## What the exercise asks
What follows is a listing to transcribe exactly, leaving the pictures out.

----------------------------------------

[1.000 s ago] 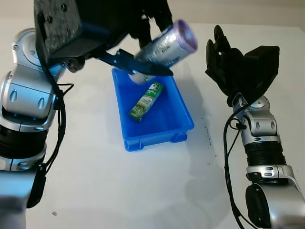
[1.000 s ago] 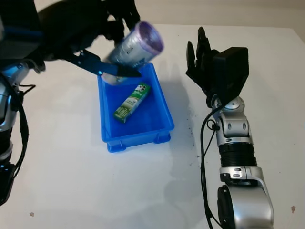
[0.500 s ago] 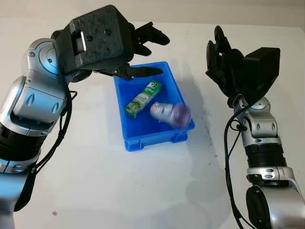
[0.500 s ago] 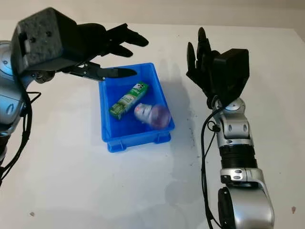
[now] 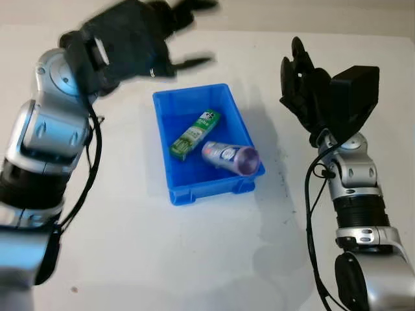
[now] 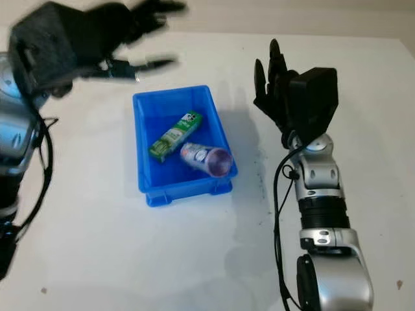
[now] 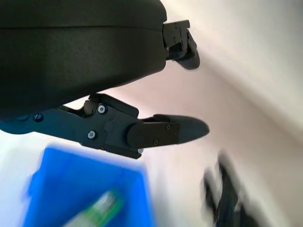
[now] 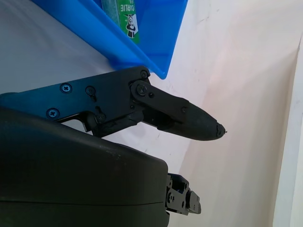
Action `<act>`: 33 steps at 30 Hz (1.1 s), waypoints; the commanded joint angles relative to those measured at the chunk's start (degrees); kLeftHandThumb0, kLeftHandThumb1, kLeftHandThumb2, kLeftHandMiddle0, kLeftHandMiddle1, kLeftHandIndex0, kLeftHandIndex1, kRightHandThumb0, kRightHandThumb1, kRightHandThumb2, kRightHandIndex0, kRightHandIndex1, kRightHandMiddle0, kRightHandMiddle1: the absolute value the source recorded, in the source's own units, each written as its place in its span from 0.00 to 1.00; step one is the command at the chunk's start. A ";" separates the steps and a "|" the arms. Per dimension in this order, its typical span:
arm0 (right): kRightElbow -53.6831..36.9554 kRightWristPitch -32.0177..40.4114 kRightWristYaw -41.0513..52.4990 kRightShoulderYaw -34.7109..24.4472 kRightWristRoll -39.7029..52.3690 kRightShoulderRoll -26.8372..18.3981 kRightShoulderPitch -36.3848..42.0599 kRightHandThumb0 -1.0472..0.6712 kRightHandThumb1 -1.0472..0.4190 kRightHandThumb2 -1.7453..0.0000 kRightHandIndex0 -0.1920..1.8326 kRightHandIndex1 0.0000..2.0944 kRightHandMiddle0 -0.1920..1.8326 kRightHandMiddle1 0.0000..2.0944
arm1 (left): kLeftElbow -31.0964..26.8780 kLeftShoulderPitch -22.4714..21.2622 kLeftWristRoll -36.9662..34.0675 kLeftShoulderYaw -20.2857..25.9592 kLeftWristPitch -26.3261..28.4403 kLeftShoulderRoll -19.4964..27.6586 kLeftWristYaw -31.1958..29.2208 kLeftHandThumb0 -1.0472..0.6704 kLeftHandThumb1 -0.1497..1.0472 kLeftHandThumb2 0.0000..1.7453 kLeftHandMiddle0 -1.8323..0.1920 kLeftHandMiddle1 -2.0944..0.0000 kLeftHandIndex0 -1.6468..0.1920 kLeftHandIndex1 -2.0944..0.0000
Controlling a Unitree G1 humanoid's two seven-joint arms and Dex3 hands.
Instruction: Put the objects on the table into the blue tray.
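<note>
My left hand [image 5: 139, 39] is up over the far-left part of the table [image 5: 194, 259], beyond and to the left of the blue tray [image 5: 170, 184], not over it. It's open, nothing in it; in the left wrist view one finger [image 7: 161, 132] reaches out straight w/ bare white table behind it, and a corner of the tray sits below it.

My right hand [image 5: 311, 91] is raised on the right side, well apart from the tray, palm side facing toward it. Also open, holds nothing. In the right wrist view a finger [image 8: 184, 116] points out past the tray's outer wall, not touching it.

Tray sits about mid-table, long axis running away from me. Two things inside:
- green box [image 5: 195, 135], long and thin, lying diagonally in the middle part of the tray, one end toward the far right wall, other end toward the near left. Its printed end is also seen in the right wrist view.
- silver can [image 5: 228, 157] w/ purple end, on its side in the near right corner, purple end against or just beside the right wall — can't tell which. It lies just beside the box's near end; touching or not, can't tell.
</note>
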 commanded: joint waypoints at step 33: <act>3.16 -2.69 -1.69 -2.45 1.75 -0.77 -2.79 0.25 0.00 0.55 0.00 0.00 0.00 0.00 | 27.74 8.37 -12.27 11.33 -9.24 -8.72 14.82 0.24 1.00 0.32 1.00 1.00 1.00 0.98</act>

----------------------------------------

## Response to the task
[1.000 s ago] 
[1.000 s ago] 
[0.500 s ago] 
[0.500 s ago] 
[now] 
[now] 
[now] 
[now] 
Action `<act>`: 33 steps at 30 Hz (1.1 s), waypoints; the commanded joint angles relative to those measured at the chunk's start (degrees); kLeftHandThumb0, kLeftHandThumb1, kLeftHandThumb2, kLeftHandMiddle0, kLeftHandMiddle1, kLeftHandIndex0, kLeftHandIndex1, kRightHandThumb0, kRightHandThumb1, kRightHandThumb2, kRightHandIndex0, kRightHandIndex1, kRightHandMiddle0, kRightHandMiddle1: the absolute value the source recorded, in the source's own units, each written as its place in its span from 0.00 to 1.00; step one is the command at the chunk's start. A ";" separates the steps and a "|" the arms. Per dimension in this order, its typical span:
arm0 (right): kRightElbow -53.6831..36.9554 kRightWristPitch -32.0177..40.4114 kRightWristYaw -41.0513..52.4990 kRightShoulderYaw -34.7109..24.4472 kRightWristRoll -39.7029..52.3690 kRightShoulderRoll -26.8372..18.3981 kRightShoulderPitch -36.3848..42.0599 kRightHandThumb0 -1.0472..0.6712 kRightHandThumb1 -1.0472..0.4190 kRightHandThumb2 -1.7453..0.0000 kRightHandIndex0 -0.1920..1.8326 kRightHandIndex1 0.0000..2.0944 kRightHandMiddle0 -0.1920..1.8326 kRightHandMiddle1 0.0000..2.0944
arm1 (left): kLeftElbow -31.0964..26.8780 kLeftShoulderPitch -22.4714..21.2622 kLeftWristRoll -36.9662..34.0675 kLeftShoulderYaw -20.2857..25.9592 kLeftWristPitch -26.3261..28.4403 kLeftShoulderRoll -19.4964..27.6586 kLeftWristYaw -31.1958..29.2208 kLeftHandThumb0 -1.0472..0.6704 kLeftHandThumb1 -0.1497..1.0472 kLeftHandThumb2 0.0000..1.7453 kLeftHandMiddle0 -1.8323..0.1920 kLeftHandMiddle1 -2.0944..0.0000 kLeftHandIndex0 -1.6468..0.1920 kLeftHandIndex1 -2.0944..0.0000
Controlling a Unitree G1 humanoid's two seven-joint arms and Dex3 hands.
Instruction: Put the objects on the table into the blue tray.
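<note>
My left hand [image 5: 139, 39] is up over the far-left part of the table [image 5: 194, 259], beyond and to the left of the blue tray [image 5: 170, 184], not over it. It's open, nothing in it; in the left wrist view one finger [image 7: 161, 132] reaches out straight w/ bare white table behind it, and a corner of the tray sits below it.

My right hand [image 5: 311, 91] is raised on the right side, well apart from the tray, palm side facing toward it. Also open, holds nothing. In the right wrist view a finger [image 8: 184, 116] points out past the tray's outer wall, not touching it.

Tray sits about mid-table, long axis running away from me. Two things inside:
- green box [image 5: 195, 135], long and thin, lying diagonally in the middle part of the tray, one end toward the far right wall, other end toward the near left. Its printed end is also seen in the right wrist view.
- silver can [image 5: 228, 157] w/ purple end, on its side in the near right corner, purple end against or just beside the right wall — can't tell which. It lies just beside the box's near end; touching or not, can't tell.
</note>
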 commanded: joint waypoints at step 33: <act>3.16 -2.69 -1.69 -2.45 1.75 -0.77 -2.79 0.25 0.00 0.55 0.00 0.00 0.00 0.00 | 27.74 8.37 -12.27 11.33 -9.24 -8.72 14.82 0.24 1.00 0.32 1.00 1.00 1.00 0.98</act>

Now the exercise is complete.